### [Problem to solve]
Look over the listing below and tally the lines in which the word "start" turns up. Answer with the tally only.

### [Records to use]

◇ ◇ ◇ ◇ ◇ ◇ ◇

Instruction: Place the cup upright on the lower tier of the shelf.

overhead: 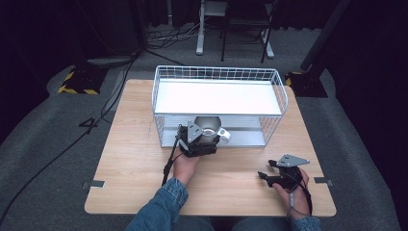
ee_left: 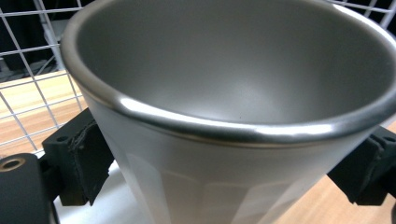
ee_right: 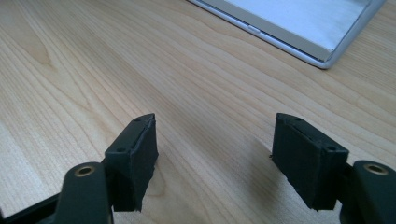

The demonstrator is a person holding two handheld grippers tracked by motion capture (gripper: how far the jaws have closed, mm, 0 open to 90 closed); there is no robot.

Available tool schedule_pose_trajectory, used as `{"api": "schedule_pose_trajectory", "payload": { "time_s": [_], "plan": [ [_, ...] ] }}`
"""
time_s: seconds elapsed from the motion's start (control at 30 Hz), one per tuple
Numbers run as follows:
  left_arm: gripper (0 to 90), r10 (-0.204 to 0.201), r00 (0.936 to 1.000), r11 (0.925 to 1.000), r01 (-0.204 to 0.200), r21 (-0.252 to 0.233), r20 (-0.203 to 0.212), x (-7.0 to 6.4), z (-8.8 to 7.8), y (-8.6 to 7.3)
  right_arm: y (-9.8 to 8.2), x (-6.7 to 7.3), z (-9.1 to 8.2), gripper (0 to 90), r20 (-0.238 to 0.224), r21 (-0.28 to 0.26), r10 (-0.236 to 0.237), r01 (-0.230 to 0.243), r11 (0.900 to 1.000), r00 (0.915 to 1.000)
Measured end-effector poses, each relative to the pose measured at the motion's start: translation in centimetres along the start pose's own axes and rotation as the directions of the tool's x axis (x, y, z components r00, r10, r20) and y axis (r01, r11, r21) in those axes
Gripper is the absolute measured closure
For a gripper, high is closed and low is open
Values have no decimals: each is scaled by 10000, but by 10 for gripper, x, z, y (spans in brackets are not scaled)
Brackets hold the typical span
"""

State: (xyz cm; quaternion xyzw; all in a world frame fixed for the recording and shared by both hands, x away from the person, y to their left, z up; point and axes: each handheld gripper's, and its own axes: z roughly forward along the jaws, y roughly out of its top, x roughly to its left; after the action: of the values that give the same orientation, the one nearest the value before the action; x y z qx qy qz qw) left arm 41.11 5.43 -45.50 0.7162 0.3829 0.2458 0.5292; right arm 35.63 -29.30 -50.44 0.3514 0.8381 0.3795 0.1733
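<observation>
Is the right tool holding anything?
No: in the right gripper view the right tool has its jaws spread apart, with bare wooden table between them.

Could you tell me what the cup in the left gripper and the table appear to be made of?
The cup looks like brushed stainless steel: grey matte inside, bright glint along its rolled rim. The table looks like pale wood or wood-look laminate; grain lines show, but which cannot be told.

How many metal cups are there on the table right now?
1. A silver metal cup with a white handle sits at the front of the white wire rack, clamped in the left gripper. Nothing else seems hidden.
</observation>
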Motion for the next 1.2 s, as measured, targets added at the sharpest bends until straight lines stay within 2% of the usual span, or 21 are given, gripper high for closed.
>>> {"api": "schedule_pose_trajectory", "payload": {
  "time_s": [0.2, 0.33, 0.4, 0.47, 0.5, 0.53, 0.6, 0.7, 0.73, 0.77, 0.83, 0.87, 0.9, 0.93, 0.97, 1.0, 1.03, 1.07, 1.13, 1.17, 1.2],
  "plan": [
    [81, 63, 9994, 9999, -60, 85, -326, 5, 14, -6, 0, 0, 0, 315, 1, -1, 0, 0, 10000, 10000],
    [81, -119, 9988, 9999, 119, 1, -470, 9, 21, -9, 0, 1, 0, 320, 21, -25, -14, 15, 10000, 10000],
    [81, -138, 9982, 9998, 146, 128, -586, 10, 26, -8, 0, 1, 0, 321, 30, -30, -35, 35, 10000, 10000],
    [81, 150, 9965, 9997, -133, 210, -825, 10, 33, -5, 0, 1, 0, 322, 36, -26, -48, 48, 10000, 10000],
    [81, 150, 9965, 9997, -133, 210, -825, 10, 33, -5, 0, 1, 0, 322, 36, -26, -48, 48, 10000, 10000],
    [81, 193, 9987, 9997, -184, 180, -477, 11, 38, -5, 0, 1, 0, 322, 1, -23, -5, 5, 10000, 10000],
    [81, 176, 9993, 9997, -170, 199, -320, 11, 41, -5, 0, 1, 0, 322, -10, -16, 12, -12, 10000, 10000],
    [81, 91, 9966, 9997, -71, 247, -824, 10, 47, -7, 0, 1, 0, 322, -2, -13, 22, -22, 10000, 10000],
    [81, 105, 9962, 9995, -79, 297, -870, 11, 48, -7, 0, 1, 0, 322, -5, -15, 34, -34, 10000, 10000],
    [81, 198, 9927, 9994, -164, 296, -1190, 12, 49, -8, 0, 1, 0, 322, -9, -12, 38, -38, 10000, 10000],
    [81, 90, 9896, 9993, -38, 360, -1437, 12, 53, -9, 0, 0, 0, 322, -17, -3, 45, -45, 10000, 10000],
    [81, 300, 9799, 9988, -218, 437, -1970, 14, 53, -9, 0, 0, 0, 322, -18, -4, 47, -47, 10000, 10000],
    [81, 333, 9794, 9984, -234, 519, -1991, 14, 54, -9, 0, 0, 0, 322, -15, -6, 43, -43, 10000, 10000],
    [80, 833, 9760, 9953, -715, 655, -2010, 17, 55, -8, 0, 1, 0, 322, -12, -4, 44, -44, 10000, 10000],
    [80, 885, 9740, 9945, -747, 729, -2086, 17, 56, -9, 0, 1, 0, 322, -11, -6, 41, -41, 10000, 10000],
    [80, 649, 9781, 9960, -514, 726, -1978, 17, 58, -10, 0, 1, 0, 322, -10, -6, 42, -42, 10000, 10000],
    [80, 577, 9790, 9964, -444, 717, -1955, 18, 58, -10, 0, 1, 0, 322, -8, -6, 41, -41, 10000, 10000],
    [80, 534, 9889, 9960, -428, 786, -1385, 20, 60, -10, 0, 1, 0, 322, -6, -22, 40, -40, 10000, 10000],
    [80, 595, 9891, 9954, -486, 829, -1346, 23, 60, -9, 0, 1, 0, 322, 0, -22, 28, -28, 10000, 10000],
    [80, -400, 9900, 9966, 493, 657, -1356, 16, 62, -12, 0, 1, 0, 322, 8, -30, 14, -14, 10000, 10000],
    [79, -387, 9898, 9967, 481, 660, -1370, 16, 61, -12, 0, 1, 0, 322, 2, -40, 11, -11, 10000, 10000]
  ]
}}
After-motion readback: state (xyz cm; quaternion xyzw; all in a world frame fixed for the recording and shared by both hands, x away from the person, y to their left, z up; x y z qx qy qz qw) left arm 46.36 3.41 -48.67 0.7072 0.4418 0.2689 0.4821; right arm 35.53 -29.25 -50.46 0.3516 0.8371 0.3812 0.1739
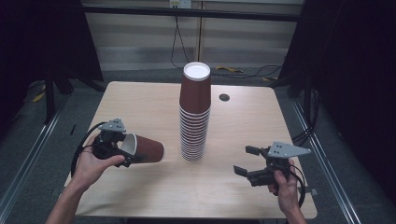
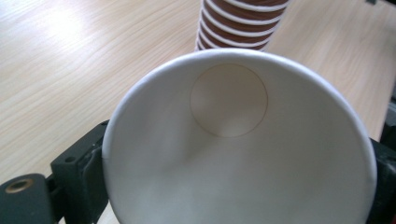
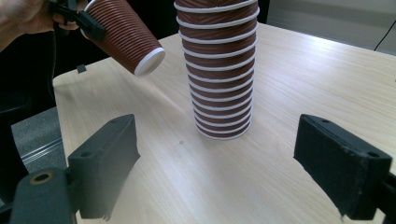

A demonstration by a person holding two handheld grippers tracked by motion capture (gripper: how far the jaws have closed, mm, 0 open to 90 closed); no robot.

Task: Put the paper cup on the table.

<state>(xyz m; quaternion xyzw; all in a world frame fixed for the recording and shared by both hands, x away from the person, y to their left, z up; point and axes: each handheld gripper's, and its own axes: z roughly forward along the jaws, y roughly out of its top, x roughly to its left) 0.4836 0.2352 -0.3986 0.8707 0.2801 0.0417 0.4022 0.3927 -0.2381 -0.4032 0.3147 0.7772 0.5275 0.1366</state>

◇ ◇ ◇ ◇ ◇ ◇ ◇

### [Reply to the task]
2